Just weeks after a major strike at Hadassah Hospital in Jerusalem ended, the Histadrut labor union on Thursday declared a work dispute in all of Israel's hospitals.

The declaration comes a day after the Knesset held hearings on the state of health care in Israel, with union officials accusing the Treasury of “hollowing out health care” by cutting budgets and failing to pay doctors and nurses living wages.

According to Israeli law, a work dispute is required in order to declare a full strike among unionized workers. After declaring a dispute, the union and institution – in this case, the Treasury, negotiating on behalf of Israel's public hospitals – are required to engage in binding arbitration to resolve the conflict.

If no resolution is found, the union can declare a full-blown strike two weeks after the work dispute declaration.

According to Avi Nissenkorn, head of the Histadrut's professionals union arm representing doctors and nurses, “the Finance Ministry's handling of the strike at Hadassah Hospital has brought the entire health system to a crisis point."

"It is unfair that the workers will be the ones that will have to pay for the failures of those who caused the crisis," added Nissenkorn. "I call on the Ministry to immediately take steps to resolve the problems.”

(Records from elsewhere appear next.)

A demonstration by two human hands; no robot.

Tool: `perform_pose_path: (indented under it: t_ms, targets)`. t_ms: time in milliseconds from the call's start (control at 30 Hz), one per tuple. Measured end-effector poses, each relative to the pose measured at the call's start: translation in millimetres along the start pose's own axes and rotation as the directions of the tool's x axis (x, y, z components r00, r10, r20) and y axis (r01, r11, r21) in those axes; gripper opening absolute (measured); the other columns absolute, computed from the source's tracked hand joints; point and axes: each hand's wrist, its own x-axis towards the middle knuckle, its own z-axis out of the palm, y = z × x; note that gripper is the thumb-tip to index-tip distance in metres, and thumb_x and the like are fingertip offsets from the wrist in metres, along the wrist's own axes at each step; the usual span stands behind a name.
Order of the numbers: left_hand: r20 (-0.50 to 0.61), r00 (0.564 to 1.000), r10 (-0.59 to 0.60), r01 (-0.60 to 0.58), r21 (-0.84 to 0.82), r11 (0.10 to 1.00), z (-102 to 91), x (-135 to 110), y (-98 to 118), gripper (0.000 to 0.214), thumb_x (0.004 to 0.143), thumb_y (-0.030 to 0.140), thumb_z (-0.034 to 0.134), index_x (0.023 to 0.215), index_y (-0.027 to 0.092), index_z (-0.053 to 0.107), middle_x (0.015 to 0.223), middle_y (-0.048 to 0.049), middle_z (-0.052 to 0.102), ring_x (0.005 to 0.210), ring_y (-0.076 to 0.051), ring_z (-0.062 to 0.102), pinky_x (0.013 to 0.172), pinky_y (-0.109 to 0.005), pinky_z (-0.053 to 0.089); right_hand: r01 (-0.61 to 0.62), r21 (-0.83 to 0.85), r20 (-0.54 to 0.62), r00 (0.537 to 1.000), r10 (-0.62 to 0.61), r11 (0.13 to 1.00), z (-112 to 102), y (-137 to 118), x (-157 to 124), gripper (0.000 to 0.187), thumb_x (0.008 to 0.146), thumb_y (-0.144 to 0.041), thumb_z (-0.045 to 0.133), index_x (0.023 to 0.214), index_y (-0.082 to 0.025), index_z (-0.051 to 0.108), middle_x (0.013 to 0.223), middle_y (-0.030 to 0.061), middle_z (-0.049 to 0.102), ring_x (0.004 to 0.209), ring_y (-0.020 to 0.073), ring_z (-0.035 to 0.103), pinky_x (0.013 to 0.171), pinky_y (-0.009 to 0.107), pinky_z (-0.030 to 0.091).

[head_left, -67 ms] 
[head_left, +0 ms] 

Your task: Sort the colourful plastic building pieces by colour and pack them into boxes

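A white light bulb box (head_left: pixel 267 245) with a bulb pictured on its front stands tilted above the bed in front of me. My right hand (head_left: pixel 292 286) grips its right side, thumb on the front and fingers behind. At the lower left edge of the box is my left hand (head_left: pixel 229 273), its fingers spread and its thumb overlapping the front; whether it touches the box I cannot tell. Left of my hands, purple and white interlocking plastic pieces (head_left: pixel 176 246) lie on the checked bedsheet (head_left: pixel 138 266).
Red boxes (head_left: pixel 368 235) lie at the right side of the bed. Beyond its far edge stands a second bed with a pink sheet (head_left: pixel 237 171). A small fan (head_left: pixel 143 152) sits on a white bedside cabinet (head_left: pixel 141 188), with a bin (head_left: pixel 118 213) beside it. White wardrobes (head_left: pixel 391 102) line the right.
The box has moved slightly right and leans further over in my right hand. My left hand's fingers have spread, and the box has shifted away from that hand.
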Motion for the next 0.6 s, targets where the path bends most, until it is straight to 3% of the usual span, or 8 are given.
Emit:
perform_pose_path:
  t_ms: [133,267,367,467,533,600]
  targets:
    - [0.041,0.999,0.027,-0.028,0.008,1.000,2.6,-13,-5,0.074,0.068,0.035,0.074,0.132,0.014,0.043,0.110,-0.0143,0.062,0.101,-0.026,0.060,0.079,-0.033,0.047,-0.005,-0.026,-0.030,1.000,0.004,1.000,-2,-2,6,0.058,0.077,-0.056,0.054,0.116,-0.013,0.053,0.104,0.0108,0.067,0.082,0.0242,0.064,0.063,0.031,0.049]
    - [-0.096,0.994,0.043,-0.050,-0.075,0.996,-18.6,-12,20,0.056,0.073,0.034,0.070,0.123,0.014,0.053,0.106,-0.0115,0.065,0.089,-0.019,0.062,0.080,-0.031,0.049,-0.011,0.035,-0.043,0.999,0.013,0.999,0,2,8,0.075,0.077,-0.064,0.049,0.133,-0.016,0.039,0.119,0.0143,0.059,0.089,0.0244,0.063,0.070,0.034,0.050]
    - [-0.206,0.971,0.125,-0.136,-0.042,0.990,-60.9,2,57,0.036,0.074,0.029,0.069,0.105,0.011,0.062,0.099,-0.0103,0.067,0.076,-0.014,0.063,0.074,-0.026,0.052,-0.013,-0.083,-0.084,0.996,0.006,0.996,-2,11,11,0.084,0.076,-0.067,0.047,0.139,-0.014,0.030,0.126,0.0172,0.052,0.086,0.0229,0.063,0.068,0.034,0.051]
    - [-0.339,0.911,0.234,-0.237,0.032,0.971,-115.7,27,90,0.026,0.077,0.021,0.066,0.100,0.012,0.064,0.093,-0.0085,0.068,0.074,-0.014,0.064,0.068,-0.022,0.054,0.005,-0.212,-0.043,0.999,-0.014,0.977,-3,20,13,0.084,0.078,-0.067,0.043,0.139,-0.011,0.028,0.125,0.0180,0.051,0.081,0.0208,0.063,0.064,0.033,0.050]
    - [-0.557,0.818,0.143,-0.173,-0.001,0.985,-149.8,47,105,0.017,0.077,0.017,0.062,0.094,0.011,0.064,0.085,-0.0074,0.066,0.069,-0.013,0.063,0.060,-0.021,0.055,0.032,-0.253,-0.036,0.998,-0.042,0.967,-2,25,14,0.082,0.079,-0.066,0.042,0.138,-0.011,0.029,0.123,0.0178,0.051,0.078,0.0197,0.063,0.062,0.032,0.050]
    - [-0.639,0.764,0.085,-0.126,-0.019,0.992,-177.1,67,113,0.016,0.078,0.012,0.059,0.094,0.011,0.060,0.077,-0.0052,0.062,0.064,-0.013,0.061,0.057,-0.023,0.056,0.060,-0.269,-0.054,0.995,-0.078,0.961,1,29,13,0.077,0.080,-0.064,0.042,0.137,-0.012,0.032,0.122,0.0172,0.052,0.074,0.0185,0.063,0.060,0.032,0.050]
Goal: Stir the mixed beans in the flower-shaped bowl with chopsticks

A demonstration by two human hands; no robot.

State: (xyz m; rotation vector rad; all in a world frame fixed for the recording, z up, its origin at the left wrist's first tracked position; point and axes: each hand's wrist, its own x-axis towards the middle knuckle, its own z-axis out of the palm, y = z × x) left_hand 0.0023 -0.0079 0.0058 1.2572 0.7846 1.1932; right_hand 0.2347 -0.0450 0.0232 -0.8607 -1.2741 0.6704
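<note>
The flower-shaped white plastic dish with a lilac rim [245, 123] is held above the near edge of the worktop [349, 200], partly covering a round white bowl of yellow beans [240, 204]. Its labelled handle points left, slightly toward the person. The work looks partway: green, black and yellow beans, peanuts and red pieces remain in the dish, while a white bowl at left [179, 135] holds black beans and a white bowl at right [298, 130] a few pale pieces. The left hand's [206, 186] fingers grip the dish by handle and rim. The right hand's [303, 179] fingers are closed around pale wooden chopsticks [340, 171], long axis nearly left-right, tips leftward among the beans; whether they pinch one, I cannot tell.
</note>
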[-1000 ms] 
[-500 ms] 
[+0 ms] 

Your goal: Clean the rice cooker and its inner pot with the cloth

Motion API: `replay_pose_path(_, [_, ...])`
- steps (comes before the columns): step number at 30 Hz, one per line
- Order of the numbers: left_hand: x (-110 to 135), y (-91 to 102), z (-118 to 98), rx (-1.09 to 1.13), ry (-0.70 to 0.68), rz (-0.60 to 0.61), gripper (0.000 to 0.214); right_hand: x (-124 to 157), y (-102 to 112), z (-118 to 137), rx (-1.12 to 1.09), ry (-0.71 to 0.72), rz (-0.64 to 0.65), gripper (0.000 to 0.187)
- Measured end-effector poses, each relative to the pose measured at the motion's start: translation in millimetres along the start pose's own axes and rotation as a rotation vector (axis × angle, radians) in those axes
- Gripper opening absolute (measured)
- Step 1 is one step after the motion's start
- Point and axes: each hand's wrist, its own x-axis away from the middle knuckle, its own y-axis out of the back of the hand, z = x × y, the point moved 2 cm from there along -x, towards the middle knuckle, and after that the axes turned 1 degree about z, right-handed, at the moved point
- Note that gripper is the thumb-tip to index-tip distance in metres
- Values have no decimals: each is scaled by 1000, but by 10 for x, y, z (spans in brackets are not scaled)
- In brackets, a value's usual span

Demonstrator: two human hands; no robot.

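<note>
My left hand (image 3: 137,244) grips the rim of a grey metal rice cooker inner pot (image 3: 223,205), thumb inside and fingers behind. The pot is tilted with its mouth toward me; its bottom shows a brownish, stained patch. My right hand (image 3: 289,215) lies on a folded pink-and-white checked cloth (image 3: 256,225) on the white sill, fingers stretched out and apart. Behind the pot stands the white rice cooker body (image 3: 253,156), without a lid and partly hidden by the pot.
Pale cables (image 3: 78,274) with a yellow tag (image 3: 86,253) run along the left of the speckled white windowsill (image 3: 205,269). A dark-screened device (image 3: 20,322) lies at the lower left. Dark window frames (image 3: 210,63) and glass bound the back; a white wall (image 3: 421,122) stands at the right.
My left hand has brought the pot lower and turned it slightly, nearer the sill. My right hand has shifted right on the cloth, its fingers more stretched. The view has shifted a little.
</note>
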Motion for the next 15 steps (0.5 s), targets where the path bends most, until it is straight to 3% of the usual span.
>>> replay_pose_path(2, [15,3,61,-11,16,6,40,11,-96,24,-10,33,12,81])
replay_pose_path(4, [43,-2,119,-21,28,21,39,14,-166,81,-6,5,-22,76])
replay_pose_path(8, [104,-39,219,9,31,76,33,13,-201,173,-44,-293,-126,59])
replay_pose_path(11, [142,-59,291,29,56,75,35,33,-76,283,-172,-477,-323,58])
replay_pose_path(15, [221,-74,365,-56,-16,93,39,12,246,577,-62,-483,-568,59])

The interim agreement reached in February between workers at Hadassah and the Treasury was for just two and a half months, during which time the two sides were supposed to negotiate a permanent deal.

Such a deal has yet to be reached, and the union is demanding a total solution to the budget crisis not only at near-broke Hadassah, but at all Israeli public hospitals, many of which are in debt. If those issues are not resolved, said Nissenkorn, workers would have no choice but to strike.